Copy out, unchanged, every line from the start of the records to the line that contains "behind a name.", and stop there.

Items listed in a dataset:
◆ ◆ ◆ ◆ ◆ ◆ ◆

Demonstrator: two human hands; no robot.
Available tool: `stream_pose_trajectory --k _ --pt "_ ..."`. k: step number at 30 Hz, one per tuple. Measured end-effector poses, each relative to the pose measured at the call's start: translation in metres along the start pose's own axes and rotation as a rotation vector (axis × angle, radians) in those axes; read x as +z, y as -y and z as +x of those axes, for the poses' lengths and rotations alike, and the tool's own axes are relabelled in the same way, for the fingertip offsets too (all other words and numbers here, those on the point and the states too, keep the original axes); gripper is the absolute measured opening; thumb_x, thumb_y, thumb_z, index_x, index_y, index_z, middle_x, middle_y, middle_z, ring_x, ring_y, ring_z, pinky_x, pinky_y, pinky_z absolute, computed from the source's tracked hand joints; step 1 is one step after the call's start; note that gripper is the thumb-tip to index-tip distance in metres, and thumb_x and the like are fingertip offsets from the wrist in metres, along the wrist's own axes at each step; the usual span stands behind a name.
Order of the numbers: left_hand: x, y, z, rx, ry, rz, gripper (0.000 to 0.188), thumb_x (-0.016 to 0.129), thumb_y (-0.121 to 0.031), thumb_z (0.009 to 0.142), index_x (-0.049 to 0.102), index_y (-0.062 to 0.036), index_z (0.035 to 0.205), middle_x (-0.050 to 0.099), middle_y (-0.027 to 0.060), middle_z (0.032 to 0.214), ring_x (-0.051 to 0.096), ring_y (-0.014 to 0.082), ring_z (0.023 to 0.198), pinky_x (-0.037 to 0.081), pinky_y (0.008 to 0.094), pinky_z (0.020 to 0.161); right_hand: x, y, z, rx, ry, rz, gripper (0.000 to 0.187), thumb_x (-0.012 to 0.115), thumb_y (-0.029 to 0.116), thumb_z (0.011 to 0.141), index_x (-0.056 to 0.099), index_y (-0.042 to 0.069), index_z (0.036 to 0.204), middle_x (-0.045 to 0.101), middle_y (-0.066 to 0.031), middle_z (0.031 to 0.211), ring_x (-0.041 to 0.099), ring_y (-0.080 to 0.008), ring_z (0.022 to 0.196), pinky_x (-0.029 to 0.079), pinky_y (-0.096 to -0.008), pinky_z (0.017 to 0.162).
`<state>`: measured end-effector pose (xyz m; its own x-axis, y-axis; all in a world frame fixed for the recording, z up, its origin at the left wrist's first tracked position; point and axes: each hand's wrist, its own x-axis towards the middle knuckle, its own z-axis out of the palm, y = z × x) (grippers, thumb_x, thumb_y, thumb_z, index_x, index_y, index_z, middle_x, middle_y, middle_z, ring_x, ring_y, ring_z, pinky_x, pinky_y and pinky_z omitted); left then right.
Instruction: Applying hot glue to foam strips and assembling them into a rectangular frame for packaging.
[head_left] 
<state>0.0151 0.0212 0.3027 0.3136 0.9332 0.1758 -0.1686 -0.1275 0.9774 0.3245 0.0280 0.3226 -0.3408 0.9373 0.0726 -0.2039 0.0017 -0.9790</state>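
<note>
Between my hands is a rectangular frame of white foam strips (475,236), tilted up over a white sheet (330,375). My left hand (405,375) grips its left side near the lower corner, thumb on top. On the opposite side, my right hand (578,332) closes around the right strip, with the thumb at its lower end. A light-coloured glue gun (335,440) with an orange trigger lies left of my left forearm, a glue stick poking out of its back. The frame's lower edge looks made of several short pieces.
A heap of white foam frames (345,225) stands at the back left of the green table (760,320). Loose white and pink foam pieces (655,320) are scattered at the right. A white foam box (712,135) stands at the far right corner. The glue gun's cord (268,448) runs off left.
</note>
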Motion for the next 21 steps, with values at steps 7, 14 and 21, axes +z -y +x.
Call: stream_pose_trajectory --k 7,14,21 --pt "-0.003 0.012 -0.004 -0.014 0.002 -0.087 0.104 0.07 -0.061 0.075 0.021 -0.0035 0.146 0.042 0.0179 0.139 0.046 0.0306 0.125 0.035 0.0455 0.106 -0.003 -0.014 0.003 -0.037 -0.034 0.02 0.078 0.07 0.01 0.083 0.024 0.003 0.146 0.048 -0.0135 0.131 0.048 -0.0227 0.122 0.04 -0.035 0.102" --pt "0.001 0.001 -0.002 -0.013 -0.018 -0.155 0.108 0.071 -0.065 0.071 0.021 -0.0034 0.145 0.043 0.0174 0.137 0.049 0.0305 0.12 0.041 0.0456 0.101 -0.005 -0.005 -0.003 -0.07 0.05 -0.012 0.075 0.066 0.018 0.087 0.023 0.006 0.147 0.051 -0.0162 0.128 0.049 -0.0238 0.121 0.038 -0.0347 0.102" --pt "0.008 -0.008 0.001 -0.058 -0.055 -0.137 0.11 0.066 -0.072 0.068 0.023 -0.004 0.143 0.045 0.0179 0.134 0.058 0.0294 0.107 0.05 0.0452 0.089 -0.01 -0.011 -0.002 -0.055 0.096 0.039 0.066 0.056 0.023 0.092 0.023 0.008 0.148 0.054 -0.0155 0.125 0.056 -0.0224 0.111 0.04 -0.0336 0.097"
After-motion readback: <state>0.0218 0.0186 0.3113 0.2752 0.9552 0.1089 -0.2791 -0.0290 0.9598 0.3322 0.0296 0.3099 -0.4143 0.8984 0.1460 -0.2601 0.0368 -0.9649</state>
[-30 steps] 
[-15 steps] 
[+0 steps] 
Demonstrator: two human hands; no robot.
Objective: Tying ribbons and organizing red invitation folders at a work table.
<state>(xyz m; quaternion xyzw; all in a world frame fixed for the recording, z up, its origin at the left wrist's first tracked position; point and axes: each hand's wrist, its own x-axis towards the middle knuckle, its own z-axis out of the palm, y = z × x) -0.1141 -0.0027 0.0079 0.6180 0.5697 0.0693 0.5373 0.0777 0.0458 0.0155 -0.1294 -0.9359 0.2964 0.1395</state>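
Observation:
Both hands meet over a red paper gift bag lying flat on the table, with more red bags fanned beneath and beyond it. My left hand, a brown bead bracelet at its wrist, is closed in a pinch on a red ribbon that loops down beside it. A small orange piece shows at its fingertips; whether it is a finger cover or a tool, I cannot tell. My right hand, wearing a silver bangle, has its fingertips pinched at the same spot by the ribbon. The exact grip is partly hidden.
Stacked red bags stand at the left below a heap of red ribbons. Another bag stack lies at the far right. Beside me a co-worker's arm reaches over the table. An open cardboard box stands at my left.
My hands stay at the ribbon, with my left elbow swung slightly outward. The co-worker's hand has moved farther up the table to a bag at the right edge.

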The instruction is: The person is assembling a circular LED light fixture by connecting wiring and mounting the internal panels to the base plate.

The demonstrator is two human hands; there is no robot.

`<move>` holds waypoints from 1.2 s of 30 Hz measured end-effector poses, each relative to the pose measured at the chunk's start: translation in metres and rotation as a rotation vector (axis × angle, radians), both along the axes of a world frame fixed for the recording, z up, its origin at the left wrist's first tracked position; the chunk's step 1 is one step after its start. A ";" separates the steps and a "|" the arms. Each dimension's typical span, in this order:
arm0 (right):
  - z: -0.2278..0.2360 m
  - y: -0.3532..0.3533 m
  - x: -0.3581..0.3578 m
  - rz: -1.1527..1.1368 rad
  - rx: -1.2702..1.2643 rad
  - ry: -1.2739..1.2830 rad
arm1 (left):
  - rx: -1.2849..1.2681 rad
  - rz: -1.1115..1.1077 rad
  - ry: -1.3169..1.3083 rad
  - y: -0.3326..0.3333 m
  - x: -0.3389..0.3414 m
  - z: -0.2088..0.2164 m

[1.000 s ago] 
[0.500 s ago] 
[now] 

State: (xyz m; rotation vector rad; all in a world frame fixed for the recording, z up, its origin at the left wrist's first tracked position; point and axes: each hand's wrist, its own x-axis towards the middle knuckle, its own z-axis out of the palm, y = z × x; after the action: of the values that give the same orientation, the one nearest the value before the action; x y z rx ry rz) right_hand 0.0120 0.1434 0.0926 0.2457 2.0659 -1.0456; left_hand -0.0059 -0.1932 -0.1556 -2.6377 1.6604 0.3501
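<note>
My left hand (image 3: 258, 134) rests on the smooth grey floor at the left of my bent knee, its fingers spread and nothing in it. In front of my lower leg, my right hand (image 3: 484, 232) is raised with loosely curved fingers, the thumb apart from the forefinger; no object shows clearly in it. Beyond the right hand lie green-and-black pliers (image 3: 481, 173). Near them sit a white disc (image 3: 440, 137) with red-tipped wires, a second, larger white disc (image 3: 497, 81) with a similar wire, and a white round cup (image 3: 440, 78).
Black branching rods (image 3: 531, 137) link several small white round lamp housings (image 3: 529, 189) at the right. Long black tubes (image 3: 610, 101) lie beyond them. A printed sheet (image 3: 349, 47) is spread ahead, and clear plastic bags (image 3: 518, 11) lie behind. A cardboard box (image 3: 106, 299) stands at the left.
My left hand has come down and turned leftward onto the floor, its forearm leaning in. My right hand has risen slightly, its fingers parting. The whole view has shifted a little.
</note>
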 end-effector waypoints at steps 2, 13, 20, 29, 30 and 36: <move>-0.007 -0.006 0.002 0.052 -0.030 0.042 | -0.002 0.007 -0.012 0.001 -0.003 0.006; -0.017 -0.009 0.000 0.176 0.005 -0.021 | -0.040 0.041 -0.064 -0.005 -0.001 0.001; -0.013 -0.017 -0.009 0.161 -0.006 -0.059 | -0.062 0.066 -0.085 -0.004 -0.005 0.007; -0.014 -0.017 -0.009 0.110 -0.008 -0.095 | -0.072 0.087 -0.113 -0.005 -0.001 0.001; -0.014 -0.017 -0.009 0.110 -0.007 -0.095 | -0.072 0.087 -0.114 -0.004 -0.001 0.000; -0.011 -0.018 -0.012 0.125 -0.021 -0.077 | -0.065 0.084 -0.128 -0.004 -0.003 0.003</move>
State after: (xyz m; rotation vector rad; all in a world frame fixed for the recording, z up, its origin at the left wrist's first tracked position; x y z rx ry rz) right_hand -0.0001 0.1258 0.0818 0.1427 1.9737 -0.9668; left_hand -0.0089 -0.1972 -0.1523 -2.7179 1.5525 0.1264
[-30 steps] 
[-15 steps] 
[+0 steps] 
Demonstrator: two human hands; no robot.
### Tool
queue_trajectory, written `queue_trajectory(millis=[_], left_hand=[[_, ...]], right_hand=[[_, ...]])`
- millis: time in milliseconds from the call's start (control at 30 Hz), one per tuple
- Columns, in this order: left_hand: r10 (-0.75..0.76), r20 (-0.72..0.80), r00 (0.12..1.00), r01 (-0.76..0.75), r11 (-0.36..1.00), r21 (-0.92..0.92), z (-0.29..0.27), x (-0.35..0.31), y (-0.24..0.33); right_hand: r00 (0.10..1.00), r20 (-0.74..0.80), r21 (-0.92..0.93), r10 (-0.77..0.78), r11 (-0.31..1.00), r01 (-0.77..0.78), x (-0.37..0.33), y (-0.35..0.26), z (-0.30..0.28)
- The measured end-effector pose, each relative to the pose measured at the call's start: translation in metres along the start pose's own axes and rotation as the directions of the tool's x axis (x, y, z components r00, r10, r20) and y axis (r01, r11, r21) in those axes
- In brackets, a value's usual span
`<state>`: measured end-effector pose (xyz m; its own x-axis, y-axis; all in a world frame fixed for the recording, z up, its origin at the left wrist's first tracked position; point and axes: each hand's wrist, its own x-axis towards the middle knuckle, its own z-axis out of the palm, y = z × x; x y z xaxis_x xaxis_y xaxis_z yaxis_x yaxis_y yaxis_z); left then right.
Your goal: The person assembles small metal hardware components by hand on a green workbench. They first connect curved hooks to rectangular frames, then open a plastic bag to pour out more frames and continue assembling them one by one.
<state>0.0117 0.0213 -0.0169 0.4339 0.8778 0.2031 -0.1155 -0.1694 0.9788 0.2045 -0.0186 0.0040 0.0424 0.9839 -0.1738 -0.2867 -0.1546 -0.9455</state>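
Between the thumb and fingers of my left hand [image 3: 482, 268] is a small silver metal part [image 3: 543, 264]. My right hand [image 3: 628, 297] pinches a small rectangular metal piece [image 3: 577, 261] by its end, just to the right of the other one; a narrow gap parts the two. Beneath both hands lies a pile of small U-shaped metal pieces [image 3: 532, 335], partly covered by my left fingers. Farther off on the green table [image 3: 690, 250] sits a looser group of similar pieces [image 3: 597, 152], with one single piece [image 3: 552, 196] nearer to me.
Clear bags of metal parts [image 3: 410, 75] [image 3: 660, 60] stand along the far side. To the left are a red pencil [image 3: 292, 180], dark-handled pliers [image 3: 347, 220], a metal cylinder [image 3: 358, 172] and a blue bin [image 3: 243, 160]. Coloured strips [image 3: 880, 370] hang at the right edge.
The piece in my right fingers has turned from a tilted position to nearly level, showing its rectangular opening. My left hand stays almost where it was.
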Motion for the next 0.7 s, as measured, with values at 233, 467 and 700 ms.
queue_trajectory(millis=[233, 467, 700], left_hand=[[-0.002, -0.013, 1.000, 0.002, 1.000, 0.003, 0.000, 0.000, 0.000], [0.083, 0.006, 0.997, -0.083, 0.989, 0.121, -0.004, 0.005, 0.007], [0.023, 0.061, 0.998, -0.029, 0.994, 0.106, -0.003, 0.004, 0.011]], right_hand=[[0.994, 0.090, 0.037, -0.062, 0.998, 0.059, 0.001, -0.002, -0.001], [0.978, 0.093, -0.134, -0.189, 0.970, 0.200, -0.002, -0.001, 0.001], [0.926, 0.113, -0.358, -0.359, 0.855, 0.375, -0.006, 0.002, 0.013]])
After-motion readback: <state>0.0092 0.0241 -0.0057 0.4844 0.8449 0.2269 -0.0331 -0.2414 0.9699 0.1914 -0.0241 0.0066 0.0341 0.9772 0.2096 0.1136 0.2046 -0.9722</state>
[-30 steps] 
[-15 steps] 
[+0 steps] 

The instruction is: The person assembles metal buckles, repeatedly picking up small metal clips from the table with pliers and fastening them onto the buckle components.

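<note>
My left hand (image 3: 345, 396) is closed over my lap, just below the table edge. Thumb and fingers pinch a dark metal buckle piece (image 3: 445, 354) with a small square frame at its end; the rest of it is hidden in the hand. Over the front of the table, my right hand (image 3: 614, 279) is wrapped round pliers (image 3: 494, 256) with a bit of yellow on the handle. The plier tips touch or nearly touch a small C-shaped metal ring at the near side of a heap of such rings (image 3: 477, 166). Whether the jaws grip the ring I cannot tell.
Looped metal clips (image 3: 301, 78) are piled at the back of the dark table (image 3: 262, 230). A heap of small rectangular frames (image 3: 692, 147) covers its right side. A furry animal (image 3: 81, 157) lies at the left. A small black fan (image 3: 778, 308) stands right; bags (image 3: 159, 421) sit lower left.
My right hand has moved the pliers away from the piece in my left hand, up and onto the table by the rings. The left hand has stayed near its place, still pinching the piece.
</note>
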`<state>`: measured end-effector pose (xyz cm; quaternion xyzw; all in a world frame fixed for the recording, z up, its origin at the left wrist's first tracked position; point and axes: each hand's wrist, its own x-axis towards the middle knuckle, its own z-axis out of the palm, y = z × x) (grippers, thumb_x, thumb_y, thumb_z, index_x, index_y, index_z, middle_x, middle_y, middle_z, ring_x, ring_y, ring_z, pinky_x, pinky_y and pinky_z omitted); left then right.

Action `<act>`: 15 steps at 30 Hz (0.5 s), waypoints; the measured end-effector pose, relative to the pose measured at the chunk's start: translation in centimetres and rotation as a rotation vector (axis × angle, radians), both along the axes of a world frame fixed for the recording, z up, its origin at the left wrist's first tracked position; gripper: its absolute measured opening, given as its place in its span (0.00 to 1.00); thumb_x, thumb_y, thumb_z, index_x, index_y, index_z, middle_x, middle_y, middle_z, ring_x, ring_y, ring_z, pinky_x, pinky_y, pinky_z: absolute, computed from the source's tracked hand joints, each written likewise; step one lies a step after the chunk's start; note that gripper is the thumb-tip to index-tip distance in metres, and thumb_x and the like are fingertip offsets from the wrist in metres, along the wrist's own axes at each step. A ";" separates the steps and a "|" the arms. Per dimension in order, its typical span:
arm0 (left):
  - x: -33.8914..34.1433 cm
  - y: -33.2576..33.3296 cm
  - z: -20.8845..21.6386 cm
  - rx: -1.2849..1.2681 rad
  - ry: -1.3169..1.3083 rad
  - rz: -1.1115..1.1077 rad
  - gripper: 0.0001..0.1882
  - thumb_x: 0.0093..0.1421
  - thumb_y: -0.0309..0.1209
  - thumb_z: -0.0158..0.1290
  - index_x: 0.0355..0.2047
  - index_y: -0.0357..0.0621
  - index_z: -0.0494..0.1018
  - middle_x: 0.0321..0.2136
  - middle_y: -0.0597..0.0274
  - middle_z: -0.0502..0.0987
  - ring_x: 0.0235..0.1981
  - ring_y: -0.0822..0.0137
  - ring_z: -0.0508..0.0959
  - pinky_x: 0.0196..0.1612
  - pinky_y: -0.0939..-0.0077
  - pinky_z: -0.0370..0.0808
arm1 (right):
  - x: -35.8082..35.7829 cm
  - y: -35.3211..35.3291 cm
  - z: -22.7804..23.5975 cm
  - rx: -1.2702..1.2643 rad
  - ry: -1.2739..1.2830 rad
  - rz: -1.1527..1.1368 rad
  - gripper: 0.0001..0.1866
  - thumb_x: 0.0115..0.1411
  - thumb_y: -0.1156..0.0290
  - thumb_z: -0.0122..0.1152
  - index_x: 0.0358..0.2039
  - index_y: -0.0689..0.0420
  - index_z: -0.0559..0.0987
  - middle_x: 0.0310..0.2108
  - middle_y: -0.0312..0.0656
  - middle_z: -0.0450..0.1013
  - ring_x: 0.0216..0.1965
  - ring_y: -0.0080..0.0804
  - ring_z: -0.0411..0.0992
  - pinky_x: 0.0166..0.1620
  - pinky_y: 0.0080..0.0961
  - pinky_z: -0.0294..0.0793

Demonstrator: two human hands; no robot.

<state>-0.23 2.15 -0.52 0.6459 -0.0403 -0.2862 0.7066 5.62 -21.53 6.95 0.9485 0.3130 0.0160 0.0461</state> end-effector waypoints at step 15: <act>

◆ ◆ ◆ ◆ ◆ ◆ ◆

§ ANSWER SPACE
Demonstrator: two human hands; no robot.
Available tool: `stream_pose_trajectory --k _ --pt "_ ..."`. k: step number at 30 Hz, one per tuple. Measured end-effector poses, each relative to the pose measured at the call's start: translation in metres along the start pose's own axes and rotation as a rotation vector (axis × angle, radians) in those axes; read x as +z, y as -y and z as +x of those axes, for the poses' lengths and rotations alike, and the tool's own axes are relabelled in the same way, for the fingertip offsets too (all other words and numbers here, those on the point and the states too, keep the original axes); gripper is the absolute measured opening; thumb_x, thumb_y, thumb_z, index_x, index_y, index_z, middle_x, middle_y, middle_z, ring_x, ring_y, ring_z, pinky_x, pinky_y, pinky_z absolute, computed from the source's tracked hand joints; step 1 is one step after the call's start; note that gripper is the thumb-tip to index-tip distance in metres, and thumb_x and the like are fingertip offsets from the wrist in metres, along the wrist's own axes at each step; the usual span stands behind a name.

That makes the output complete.